Thierry Nelissen / Il est un éternel dilemme dans le métier de celui qui doit informer: faut-il ou non dénoncer les failles de sécurité que l’on rencontre, au gré de ses pérégrinations? En faire état, c’est encourager la malveillance; les cacher, c’est se donner bonne conscience en attendant l’attaque fatale ou l’inempêchable vol, qui sera commenté par un «il fallait bien s’y attendre…». Les journalistes de 100,7, qui avaient voulu dénoncer à leur manière les failles de sécurité du site de la Chambre, ont été mal récompensés par une institution qui préfère les poursuivre, à tout hasard. Il est toujours commodément expiatoire de mettre à mort le porteur de mauvaises nouvelles. L’Etat, qui veille à tout et protège de tout, n’aime pas qu’on le mette en garde: c’est forcément malveillant. Partout dans le monde, on est prêt à camoufler sous le «secret défense» les pires négligences.

Quoi de plus sensible, de mieux gardé, que les centrales nucléaires?
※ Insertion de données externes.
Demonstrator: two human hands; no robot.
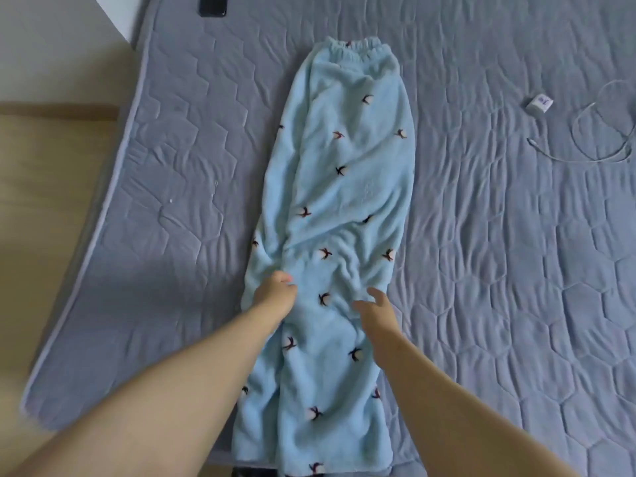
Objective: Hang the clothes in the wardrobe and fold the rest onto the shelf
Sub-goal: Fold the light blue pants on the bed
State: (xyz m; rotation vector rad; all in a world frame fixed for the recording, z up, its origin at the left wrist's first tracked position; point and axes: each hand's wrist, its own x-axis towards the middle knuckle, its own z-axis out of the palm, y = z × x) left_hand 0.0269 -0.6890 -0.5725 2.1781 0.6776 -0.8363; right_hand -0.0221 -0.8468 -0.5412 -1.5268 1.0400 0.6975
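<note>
Blue trousers point(347, 187), mid-length, in left grip point(275, 292).

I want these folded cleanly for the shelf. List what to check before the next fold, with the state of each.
1. Pants laid lengthwise on the mattress, legs stacked: ok.
2. Fabric smooth: not ok, it is bunched into wrinkles around the hands.
3. Left hand has a grip: ok, it pinches the fabric near the left edge.
4. Right hand has a grip: not ok, fingers spread, holding nothing.
5. Way to the waistband free: ok, the charger and phone lie apart from the pants.
6. Leg ends even: cannot tell, they reach the picture's bottom edge.
</note>
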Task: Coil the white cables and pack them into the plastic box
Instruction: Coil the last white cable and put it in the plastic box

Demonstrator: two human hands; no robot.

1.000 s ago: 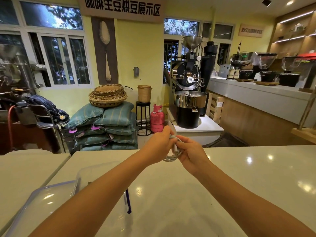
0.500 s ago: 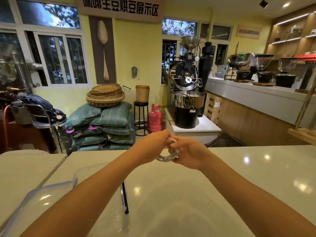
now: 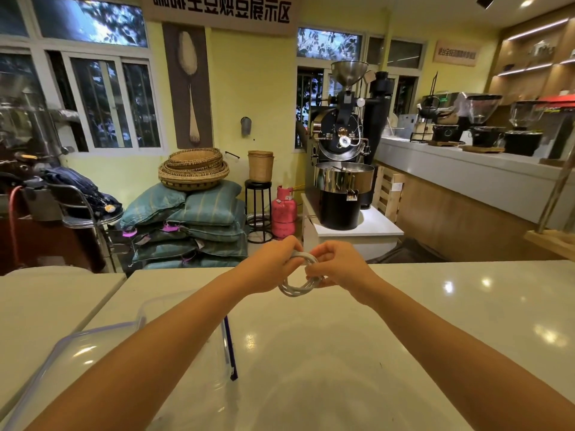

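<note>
A white cable [image 3: 297, 289] is wound into a small round coil, held in the air above the far part of the white counter [image 3: 342, 353]. My left hand [image 3: 270, 269] grips the coil's left side. On the coil's right side my right hand [image 3: 337, 267] pinches the loops with its fingertips. A clear plastic box [image 3: 183, 318] with a blue-edged rim sits on the counter under my left forearm, which hides most of it. Its clear lid [image 3: 62, 365] lies to the left.
A second white table [image 3: 46, 306] adjoins on the left with a narrow gap. Beyond the counter's far edge stand stacked green sacks [image 3: 193, 225], a pink gas cylinder [image 3: 283, 213] and a coffee roaster [image 3: 342, 169]. A long bar [image 3: 466, 178] runs along the right.
Both hands kept hold of the coil and shifted slightly. The coil has turned so its round opening faces me more, and it hangs lower between the hands.
</note>
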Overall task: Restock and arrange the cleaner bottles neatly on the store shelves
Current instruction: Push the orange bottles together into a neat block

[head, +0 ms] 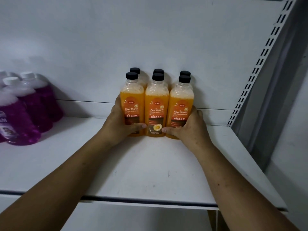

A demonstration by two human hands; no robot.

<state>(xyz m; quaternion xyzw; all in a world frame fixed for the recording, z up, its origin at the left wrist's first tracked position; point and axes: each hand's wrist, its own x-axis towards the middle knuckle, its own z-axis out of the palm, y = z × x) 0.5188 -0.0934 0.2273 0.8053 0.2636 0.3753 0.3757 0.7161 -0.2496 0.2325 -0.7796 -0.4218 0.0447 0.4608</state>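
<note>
The left hand (120, 125) and the right hand (188, 129) wrap their fingers around the outer orange bottles (155, 112), which stand in two rows near the back of the shelf (150, 172). This seems to be the squaring step. Next, I think, comes a gentle, even push.

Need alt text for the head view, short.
The left hand and right hand clasp a block of six orange bottles of floor cleaner, three across, two deep, upright on a white shelf. Purple bottles stand at far left.
</note>
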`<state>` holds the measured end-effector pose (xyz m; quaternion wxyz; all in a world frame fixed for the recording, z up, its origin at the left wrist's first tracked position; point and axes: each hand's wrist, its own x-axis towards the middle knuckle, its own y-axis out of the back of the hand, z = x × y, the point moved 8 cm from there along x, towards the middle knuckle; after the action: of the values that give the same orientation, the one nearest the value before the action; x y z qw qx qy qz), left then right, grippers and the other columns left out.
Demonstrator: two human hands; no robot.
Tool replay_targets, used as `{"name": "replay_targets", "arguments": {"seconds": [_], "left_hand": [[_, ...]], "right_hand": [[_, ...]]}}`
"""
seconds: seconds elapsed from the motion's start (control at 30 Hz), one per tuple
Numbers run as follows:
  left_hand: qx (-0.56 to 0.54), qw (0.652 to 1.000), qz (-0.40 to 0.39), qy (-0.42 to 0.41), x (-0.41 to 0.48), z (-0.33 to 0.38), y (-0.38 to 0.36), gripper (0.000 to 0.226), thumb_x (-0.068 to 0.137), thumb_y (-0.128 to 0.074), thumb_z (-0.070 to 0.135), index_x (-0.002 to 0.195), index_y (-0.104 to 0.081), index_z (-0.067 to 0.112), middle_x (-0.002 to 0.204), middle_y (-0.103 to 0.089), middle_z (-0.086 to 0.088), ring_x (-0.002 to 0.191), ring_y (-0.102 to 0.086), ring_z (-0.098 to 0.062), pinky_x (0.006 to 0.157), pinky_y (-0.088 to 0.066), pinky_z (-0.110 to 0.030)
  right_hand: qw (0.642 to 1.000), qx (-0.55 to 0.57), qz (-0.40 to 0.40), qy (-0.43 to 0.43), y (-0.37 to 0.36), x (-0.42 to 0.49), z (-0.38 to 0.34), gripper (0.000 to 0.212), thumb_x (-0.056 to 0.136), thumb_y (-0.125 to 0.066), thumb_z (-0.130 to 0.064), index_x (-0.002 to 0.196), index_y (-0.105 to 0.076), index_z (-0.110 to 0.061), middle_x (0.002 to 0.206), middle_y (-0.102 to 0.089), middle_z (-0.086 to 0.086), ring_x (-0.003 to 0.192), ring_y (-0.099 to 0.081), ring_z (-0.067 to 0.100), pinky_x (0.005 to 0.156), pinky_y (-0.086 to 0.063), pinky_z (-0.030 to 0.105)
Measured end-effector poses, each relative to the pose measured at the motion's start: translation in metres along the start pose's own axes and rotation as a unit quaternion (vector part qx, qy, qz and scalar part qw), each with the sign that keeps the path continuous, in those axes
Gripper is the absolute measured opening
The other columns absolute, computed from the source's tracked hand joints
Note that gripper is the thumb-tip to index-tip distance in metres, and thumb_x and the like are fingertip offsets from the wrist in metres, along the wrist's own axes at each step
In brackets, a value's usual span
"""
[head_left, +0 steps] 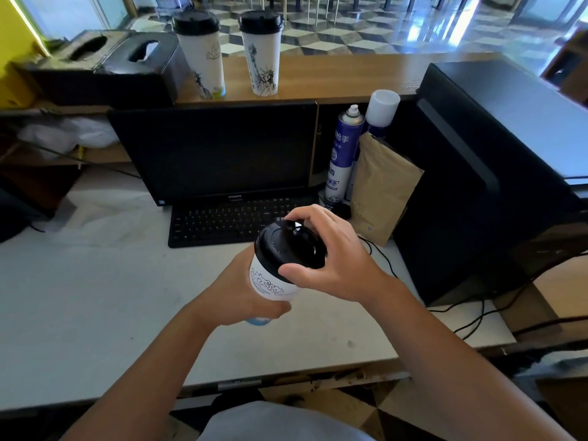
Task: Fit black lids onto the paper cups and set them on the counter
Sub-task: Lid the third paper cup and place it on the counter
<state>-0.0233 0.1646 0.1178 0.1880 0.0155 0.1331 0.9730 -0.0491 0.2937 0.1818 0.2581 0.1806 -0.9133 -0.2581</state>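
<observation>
I hold a white paper cup (269, 283) with a blue drawing above the white desk, tilted toward me. My left hand (241, 294) grips its body from the left and below. A black lid (288, 248) sits on the cup's mouth, and my right hand (331, 259) holds the lid's rim with thumb and curled fingers from the right. Two tall white cups with black lids stand upright on the wooden counter (350, 74): one on the left (200, 55) and one to its right (261, 55).
A dark monitor (213, 154) and black keyboard (222, 222) lie just behind the held cup. Spray cans (343, 154) and a brown paper bag (381, 189) stand to the right, beside a black computer case (483, 173). Black tissue boxes (127, 65) occupy the counter's left end.
</observation>
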Motion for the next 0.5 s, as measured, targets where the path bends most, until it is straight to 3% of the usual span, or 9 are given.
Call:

Tout comme les tours jumelles du World Trade Center, elles sont étudiées pour résister aux impacts des avions. Mais entre la chute en feuille morte d’un petit Cessna et le piqué délibéré d’un Boeing 747 bourré de kérosène, il y a comme une différence que seule la déformation sous l’effet de la chaleur des structures en béton armé est apte à apprécier. Difficile, donc, de ne pas rendre hommage à Greenpeace pour avoir sacrifié cette semaine un drone déguisé en superman contre une centrale nucléaire française pour rappeler que la sécurité, ce sont des mesures concrètes et jamais des discours lénifiants.